Required work:
In the records below, find the line holding "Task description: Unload" and the line holding "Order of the". Set down both, with every line between them, exactly.

Data items
⟨

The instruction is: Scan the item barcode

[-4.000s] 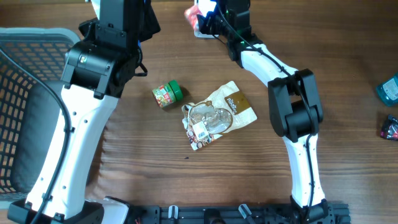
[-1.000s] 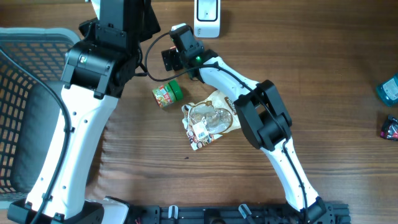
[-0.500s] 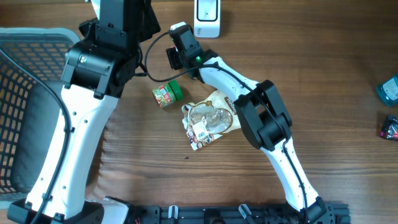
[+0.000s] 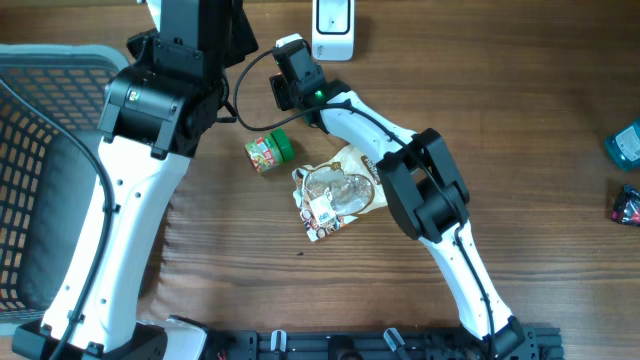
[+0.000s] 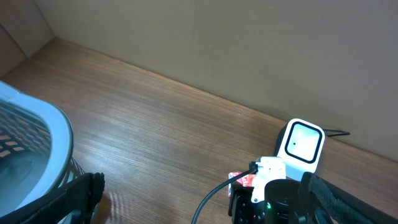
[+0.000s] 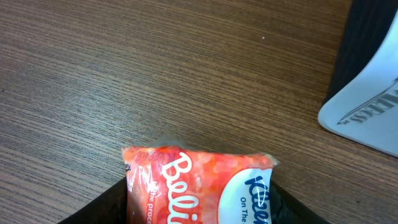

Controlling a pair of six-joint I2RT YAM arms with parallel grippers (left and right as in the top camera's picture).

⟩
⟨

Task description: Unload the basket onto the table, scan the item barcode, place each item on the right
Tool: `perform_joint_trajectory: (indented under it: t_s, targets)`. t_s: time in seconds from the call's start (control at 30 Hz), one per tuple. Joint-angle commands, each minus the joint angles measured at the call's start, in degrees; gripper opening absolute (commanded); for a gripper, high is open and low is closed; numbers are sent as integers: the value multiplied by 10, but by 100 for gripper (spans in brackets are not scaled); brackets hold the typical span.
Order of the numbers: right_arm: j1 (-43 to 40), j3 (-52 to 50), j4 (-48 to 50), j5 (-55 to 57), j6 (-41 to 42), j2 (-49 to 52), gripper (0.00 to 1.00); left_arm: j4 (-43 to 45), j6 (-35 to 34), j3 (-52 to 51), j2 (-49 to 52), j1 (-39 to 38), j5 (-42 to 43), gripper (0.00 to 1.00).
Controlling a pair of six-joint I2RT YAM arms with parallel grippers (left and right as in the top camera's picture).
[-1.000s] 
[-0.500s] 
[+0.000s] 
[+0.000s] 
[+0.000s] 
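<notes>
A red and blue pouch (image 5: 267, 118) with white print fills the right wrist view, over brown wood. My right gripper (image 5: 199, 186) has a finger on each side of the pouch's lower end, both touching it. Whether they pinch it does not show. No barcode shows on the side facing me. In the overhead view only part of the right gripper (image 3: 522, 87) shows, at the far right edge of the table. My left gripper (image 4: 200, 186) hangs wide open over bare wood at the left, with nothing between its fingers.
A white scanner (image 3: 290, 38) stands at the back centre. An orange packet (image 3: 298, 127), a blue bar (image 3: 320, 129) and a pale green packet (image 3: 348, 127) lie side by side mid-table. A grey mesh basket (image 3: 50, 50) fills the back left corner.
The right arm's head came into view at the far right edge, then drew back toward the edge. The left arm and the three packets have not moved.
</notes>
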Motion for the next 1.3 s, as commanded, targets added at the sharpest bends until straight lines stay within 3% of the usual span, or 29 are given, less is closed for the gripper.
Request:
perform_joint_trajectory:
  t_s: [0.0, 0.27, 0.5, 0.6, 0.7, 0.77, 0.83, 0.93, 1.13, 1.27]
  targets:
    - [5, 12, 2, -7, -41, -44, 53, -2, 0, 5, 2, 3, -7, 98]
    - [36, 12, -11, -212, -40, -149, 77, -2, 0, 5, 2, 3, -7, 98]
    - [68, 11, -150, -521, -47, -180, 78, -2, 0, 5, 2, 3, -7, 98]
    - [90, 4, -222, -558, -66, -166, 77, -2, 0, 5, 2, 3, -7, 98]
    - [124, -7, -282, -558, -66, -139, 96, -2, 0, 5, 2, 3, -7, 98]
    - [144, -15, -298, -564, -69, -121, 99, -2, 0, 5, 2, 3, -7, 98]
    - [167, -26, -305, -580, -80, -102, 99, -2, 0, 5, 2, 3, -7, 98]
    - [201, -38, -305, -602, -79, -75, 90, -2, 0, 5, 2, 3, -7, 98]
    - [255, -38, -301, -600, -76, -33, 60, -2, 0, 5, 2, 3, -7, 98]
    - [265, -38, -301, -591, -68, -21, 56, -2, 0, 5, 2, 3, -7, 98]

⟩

Written response:
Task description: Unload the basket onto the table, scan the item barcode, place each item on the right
Tool: `perform_joint_trajectory: (indented under it: t_s, targets)`. t_s: time in seconds from the call's start (control at 30 Hz), one per tuple. Joint-angle commands, each minus the joint angles measured at the call's start, in degrees; gripper opening absolute (commanded); for a gripper, high is open and low is closed; numbers are sent as integers: the value multiplied by 10, but by 100 for gripper (spans in brackets are not scaled); brackets hold the typical span.
Order of the numbers: right_arm: j1 (-43 to 40), j3 (-52 to 50), j4 (-48 to 50), j5 (-55 to 57), j6 (-41 to 42), j2 (-49 to 52), gripper (0.00 to 1.00); left_arm: j4 (-43 to 45), j6 (-35 to 34), j3 (-52 to 51), j2 (-49 to 52), j1 (-39 to 38), j5 (-42 to 43), gripper (0.00 to 1.00).

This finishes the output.